Tous ces efforts commencent à payer. Certes, il subsiste beaucoup de difficultés et les acquis obtenus, parfois difficilement, sont fragiles.

Alors qu'encore trop d'élèves et d'enseignants demeurent confrontés à des situations insupportables, l'heure n'est certainement pas à la démobilisation.

Mais, alors que certains versent dans le catastrophisme, et que d'autres font de la violence un fonds de commerce, mesdames, mesdemoiselles et messieurs les élèves, les personnels et les partenaires de l'école, vous avez choisi, avec notre soutien, de vous battre.

En vérité, l'enjeu c'est le sens que l'on donne à l'action que nous menons depuis plusieurs années, car la bataille pour une école du respect n'est pas qu'une question technique et qu'une question de moyens.

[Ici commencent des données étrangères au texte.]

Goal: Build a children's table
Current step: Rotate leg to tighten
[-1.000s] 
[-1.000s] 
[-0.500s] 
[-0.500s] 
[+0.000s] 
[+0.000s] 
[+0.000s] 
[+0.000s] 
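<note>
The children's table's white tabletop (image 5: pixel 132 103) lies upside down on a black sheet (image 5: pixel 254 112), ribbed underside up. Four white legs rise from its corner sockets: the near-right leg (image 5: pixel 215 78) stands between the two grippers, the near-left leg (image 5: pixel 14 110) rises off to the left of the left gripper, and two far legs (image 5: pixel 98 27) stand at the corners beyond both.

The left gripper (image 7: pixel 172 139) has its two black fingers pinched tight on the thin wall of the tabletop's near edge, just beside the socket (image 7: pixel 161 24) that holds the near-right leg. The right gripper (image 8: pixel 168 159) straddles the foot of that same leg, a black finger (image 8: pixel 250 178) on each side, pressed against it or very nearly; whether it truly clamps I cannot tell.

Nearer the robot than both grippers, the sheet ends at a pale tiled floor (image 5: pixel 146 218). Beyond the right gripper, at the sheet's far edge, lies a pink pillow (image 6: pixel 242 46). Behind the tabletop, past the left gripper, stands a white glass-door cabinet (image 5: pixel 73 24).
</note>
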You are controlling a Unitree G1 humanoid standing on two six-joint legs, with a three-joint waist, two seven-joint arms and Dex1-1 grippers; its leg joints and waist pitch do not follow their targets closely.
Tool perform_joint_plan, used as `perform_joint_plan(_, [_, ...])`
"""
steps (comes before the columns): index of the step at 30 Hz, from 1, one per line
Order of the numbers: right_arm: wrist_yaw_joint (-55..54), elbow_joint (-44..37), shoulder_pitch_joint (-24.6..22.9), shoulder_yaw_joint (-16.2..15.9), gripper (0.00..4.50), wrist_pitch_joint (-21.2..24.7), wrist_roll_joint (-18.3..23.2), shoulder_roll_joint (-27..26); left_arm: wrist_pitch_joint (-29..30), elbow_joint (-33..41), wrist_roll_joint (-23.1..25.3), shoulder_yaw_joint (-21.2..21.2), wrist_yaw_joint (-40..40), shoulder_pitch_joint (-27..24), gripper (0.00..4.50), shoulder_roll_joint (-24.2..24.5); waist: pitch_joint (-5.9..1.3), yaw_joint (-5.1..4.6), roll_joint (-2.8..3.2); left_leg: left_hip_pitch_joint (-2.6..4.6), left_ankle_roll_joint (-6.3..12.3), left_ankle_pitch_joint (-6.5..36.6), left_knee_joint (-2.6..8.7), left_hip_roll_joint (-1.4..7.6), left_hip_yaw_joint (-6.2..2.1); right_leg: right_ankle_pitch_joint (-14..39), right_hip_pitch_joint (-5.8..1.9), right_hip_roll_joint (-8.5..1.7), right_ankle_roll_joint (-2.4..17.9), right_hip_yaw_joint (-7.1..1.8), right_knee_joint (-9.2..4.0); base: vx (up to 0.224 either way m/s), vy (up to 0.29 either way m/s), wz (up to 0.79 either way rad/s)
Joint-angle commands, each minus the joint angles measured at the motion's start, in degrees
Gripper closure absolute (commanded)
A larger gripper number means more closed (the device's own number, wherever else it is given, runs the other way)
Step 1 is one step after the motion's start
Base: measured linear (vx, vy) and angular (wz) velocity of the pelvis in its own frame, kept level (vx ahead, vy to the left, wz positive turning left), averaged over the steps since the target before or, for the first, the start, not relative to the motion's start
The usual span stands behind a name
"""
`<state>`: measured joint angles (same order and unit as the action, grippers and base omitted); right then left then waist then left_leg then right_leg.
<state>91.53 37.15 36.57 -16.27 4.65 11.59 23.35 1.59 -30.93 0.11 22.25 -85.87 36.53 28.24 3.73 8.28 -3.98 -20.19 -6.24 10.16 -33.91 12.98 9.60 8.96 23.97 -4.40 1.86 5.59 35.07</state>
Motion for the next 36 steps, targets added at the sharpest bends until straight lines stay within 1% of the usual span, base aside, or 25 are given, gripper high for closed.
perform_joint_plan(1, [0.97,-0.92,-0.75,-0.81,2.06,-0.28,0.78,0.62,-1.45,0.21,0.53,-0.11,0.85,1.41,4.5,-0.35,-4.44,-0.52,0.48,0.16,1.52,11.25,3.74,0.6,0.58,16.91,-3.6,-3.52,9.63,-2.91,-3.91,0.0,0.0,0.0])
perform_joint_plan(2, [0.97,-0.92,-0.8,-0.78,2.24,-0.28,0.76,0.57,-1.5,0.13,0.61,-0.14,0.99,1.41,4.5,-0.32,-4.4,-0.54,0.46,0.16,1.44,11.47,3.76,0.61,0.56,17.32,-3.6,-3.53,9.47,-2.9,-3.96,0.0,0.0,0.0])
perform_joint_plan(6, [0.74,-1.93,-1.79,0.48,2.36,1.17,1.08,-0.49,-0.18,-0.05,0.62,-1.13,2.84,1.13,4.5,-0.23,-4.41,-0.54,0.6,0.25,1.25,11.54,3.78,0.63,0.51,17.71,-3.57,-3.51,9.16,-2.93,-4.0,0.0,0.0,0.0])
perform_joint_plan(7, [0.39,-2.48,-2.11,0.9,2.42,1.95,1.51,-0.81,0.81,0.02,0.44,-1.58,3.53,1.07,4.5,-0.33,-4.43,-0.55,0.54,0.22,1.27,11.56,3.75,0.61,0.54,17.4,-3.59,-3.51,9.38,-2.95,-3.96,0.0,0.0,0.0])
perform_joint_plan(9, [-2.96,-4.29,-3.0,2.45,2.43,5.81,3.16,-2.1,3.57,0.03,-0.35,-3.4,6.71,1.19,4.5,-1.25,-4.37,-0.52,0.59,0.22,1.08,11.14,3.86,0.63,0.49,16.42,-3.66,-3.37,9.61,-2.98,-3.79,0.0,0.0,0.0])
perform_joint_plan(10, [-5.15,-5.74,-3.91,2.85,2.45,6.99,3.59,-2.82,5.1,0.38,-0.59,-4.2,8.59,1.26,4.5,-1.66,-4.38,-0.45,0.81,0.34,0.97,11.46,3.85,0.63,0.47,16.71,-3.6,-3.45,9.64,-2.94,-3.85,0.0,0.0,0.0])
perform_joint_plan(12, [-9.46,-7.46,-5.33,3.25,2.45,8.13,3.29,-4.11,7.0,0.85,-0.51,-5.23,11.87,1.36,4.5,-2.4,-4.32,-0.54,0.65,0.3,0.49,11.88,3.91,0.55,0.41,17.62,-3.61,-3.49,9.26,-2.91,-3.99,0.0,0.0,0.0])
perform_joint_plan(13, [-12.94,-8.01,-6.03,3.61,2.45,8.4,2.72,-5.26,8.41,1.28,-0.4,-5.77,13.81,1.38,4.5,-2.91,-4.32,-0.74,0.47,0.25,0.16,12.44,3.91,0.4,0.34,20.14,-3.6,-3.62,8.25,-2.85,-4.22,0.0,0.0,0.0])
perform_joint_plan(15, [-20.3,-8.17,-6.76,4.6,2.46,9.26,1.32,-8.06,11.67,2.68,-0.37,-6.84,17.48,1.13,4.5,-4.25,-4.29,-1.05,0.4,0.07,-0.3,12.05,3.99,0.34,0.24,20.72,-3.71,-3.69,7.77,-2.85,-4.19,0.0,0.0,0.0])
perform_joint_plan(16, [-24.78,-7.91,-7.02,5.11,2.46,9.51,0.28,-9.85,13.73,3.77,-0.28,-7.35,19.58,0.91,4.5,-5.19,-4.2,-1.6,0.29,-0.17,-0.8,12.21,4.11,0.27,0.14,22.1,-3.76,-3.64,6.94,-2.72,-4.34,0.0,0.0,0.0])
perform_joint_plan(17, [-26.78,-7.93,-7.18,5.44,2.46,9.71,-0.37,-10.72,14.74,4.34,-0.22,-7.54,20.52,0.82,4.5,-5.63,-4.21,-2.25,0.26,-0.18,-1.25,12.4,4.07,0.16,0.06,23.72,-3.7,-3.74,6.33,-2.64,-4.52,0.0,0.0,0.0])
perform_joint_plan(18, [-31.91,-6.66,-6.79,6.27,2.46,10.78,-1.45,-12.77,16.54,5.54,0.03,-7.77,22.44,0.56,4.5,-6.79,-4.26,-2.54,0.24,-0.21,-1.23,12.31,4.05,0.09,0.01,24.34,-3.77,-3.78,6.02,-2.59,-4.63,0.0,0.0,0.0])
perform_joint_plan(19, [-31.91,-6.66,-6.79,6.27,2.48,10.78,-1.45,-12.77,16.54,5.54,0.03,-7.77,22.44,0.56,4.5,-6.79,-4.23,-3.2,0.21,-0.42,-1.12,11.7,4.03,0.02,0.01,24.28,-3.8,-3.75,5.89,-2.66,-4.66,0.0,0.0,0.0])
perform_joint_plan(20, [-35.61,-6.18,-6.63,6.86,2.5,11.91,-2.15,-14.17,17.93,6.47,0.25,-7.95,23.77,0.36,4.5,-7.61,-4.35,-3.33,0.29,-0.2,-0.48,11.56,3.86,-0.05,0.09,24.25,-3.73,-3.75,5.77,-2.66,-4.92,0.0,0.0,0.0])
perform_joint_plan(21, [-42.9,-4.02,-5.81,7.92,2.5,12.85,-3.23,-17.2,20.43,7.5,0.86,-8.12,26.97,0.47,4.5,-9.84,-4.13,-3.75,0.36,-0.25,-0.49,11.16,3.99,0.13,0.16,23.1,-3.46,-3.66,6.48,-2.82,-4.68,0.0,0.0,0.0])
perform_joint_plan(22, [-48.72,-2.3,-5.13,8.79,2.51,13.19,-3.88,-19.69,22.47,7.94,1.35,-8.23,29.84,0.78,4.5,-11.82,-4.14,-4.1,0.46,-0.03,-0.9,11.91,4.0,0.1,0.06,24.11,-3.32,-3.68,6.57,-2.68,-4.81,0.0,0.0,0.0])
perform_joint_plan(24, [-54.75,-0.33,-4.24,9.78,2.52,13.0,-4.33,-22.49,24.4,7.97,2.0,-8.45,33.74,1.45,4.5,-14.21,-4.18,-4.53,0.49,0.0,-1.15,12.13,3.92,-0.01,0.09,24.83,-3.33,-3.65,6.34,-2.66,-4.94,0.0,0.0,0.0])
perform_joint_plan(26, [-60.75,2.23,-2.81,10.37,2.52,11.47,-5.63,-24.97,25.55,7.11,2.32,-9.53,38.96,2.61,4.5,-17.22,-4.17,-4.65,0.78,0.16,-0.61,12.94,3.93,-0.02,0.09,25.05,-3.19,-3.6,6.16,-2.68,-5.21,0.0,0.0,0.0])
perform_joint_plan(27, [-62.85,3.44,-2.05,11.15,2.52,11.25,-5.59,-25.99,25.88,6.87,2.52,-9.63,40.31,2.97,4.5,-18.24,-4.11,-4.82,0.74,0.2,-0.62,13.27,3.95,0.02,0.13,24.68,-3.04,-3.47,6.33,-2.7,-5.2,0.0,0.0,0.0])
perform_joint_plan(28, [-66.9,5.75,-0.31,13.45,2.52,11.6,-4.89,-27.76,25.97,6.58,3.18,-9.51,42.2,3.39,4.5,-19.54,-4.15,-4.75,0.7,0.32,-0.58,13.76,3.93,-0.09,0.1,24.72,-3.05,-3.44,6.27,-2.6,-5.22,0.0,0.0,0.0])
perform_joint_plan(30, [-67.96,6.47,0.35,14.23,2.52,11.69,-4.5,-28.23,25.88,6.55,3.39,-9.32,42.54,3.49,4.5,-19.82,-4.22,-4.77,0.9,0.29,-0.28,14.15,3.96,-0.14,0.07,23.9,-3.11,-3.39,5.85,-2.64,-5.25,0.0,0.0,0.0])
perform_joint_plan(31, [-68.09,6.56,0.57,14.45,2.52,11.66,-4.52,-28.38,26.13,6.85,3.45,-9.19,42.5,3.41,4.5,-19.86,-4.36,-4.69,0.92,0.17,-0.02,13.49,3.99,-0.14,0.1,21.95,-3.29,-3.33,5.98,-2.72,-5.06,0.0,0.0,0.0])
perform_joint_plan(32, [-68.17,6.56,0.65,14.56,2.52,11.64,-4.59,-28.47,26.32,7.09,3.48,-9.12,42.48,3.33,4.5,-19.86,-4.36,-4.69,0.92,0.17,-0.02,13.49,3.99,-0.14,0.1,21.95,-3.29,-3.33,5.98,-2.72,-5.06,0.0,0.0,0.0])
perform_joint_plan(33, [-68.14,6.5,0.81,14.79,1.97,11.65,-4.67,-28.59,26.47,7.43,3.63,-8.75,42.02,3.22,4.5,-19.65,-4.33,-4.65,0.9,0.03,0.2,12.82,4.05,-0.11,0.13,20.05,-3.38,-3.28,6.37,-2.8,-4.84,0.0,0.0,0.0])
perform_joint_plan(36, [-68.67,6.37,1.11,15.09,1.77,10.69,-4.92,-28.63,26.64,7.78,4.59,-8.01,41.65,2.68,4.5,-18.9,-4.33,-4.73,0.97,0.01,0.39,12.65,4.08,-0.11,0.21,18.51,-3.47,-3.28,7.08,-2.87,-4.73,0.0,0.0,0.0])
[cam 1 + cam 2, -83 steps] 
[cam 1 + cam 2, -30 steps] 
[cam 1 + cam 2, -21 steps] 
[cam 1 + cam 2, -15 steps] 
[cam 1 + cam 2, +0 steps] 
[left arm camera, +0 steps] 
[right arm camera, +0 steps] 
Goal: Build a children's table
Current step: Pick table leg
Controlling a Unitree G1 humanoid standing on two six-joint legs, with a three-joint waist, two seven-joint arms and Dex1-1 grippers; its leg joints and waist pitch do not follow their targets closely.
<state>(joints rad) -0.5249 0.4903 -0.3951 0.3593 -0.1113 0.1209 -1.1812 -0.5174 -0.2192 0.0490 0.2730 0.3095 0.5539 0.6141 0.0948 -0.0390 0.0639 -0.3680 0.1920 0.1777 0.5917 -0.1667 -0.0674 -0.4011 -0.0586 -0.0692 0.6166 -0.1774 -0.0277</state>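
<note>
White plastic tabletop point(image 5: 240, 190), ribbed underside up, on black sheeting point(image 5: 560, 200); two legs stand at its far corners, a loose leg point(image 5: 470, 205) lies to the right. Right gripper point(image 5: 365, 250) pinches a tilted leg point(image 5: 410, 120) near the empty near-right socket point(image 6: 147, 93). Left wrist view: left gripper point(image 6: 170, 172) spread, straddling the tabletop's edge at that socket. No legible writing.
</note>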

Dans ce domaine, grâce au travail de tous, nous sommes en train de montrer que nous pouvons obtenir des résultats. Les témoignages que nous allons entendre vont le montrer avec éclat.

L'enjeu, c'est celui du sens que la société donne à la mission d'une école qui doit, le plus rapidement possible, ne plus être sur la défensive en étant contrainte de se battre " contre la violence ". L'école doit très rapidement se situer sur son vrai terrain qui est celui d'une paix retrouvée lui permettant de transmettre, dans la sérénité, les connaissances et les valeurs qui fondent notre République. Une école de la tranquillité en quelque sorte.

Monsieur le Premier Ministre, tous ceux qui sont ici s'y dévouent avec c¿ur et générosité. Votre présence, à leurs côtés, est, à n'en pas douter, un puissant encouragement.